PROBLEM REQUIREMENTS: Within the data that follows, set down exactly the lines from the one containing "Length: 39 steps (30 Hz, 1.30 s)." through the one containing "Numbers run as", both ends included.

╭──

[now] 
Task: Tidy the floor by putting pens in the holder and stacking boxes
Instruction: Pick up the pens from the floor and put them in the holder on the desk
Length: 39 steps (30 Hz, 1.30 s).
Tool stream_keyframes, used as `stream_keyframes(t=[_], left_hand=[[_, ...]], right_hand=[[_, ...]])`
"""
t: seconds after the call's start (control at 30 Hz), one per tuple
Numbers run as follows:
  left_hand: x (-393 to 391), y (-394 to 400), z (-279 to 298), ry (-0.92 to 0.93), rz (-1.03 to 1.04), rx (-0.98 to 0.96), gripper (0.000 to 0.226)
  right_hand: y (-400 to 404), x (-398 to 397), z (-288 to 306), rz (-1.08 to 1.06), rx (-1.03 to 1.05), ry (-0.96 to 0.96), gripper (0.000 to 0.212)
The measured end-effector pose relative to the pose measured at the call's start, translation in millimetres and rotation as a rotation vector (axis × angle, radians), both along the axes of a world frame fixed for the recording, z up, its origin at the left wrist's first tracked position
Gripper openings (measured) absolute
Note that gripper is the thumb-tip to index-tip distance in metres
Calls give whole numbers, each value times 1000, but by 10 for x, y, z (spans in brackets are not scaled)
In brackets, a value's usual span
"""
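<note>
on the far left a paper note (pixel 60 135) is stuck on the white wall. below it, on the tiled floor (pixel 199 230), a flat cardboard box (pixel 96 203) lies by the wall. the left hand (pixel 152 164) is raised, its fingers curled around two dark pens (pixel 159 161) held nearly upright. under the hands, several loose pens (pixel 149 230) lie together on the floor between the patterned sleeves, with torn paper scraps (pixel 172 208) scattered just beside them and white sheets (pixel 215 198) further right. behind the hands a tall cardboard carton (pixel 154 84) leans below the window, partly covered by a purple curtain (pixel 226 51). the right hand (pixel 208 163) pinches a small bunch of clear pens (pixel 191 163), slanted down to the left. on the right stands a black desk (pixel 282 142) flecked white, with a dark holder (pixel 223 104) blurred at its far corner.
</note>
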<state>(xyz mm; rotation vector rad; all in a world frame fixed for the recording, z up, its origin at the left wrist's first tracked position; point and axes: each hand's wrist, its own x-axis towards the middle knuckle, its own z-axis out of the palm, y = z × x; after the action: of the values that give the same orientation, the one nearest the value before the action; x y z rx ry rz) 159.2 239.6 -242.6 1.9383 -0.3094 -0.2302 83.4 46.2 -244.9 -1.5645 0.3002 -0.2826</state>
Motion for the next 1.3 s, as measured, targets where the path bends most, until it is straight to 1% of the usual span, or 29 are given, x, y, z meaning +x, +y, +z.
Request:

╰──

WRITTEN SOLUTION:
Length: 39 steps (30 Hz, 1.30 s).
Tool stream_keyframes, used as `stream_keyframes(t=[_], left_hand=[[_, ...]], right_hand=[[_, ...]])`
"""
t: seconds after the call's start (control at 30 Hz), one per tuple
Numbers run as follows:

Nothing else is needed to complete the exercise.